Finalement, les contrats en cas de vie, ou « contrats vie purs », garantissent le versement d’un capital ou d’une rente si l’assuré de l’assurance vie est encore vivant à une époque déterminée. Aucune prestation n’est versée en cas de décès de l’assuré.

Comment fonctionnent les contrats en cas de vie ?

Les contrats en cas de vie couvrent le risque « vieillesse » et permettent donc de disposer d’un capital dans le cas où l’assuré a épuisé toutes ses ressources financières. Ce type de contrat est de moins en moins souscrit, les épargnants préférant s’orienter vers ceux comprenant à la fois une garantie en cas de vie et en cas de décès.

L’assurance de capital différé

Ce contrat d’assurance prévoit le versement au bénéficiaire d’un capital en contrepartie du paiement d’une prime unique ou de primes périodiques, à condition que l’assuré soit vivant à une date ou un âge préalablement déterminé. Lorsque le souscripteur décède avant le terme convenu, les primes versées sont généralement conservées par l’assureur. Ces contrats constituent donc des assurances « à fonds perdus ».

Prestations garanties

Versement d’un capital ou d’une rente :

  • à une date déterminée (ou à un âge déterminé),
  • si l’assuré est toujours vivant à cette date (ou à cet âge).

Rachat : impossible.
Réduction : possible

Les contrats de capital différé intéressent principalement les souscripteurs qui n’ont pas d’héritier. Rien n’empêche au souscripteur de désigner un tiers bénéficiaire. Toutefois, l’administration fiscale pourra prouver que le contrat constitue une donation indirecte passible de droits de mutation à titre gratuit.

Ces contrats n’étant pas assortis d’une contre-assurance, se font de plus en plus rares. Il faut également souligner que le tarif des contrats de capital différé avec contre-assurance décès n’est que légèrement supérieur à celui des contrats en cas de vie à capital différé.

Remarque 

Rien n’interdit au souscripteur assuré de désigner un tiers comme bénéficiaire, Mais l’administration fiscale peut prouver que le contrat au demeurant, tout à fait légal constitue une donation indirecte passible des droits de mutation à titre gratuit.

L’assurance de rente

On distingue la rente immédiate de la rente différée.

Dans le cas d’une rente immédiate, l’assureur s’engage à verser une rente déterminée au bénéficiaire moyennant le paiement d’une prime unique, sous réserve de l’existence de l’assuré aux échéances convenues. Il peut s’agir d’une rente viagère ou temporaire, reposant sur plusieurs assurés avec une réversibilité totale ou partielle en faveur du ou des survivants.

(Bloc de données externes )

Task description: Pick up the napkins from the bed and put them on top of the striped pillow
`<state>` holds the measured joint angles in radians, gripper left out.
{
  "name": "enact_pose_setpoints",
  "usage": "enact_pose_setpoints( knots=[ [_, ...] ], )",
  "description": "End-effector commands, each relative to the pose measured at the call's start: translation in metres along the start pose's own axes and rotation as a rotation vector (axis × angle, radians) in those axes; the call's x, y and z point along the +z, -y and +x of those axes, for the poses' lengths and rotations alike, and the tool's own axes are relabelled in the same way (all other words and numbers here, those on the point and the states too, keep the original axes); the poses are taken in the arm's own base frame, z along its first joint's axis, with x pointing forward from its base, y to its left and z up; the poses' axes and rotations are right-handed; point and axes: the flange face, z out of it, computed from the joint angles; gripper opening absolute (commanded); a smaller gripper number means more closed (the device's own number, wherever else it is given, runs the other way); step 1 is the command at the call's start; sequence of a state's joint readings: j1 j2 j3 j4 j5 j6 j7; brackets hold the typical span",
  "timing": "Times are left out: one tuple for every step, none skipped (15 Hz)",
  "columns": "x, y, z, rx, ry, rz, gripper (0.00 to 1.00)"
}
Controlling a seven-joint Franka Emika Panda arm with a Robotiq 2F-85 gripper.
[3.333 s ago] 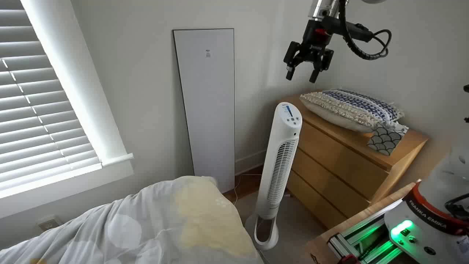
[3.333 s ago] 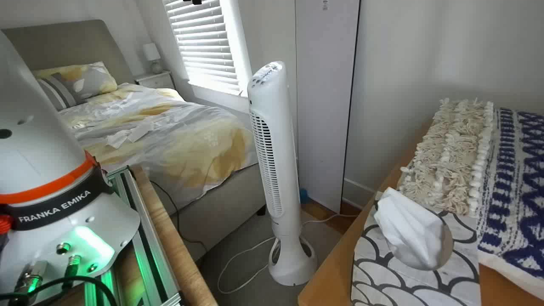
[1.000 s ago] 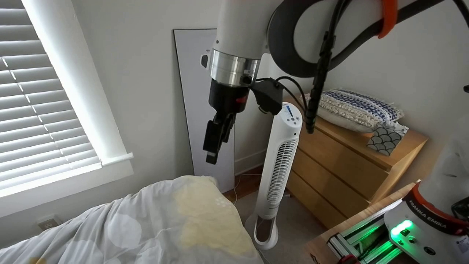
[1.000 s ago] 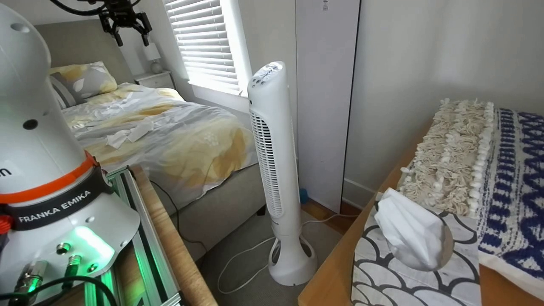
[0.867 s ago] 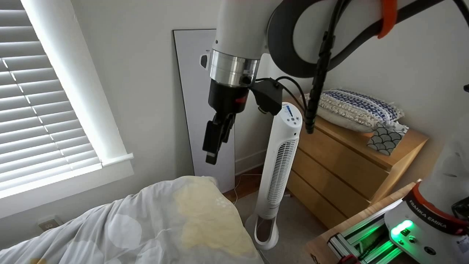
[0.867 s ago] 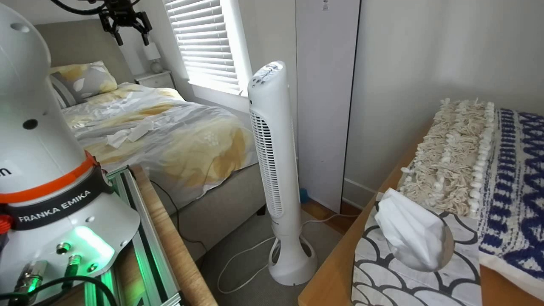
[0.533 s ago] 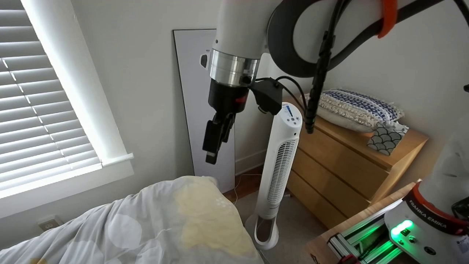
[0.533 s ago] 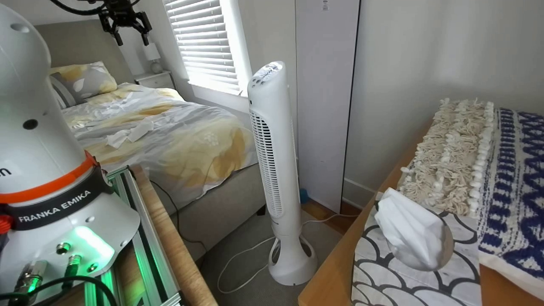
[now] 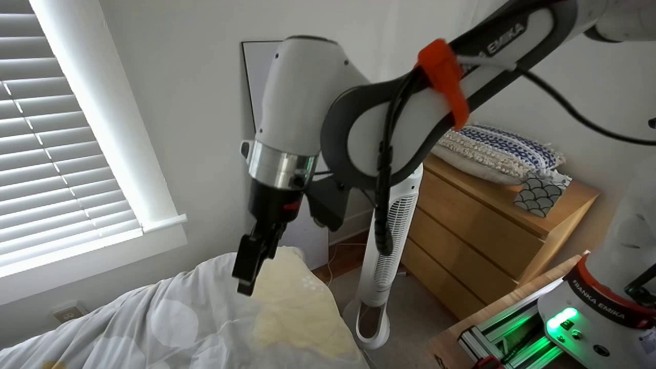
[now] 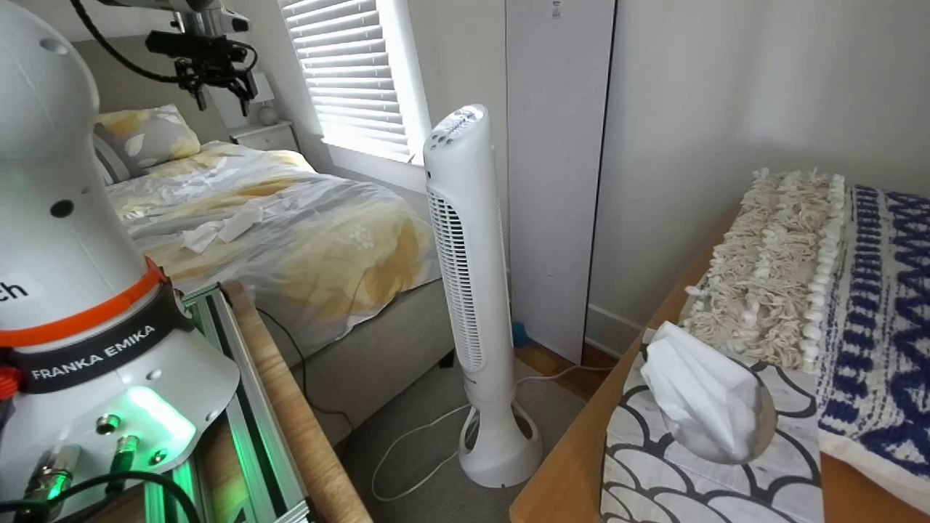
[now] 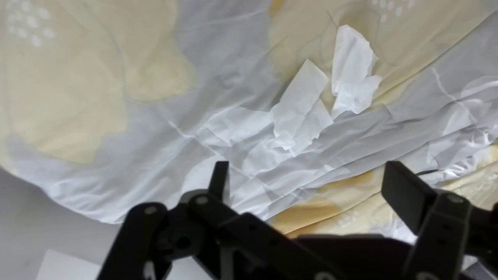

Dans le cas d’une rente différée, le bénéficiaire percevra une rente à partir d’une date déterminée. Cette date peut par exemple correspondre à celle de cessation des activités professionnelles.

 

Les contrats en capital différé avec contre-assurance

Dans le cadre des contrats d’assurance de capital différé ou de rente différée, l’assureur conserve les primes versées par le souscripteur si ce dernier décède avant l’échéance du contrat. La compagnie d’assurance n’aura donc rien eu à verser au bénéficiaire. Pour éviter la perte des primes versées, il est conseillé de souscrire un contrat incluant une contre-assurance.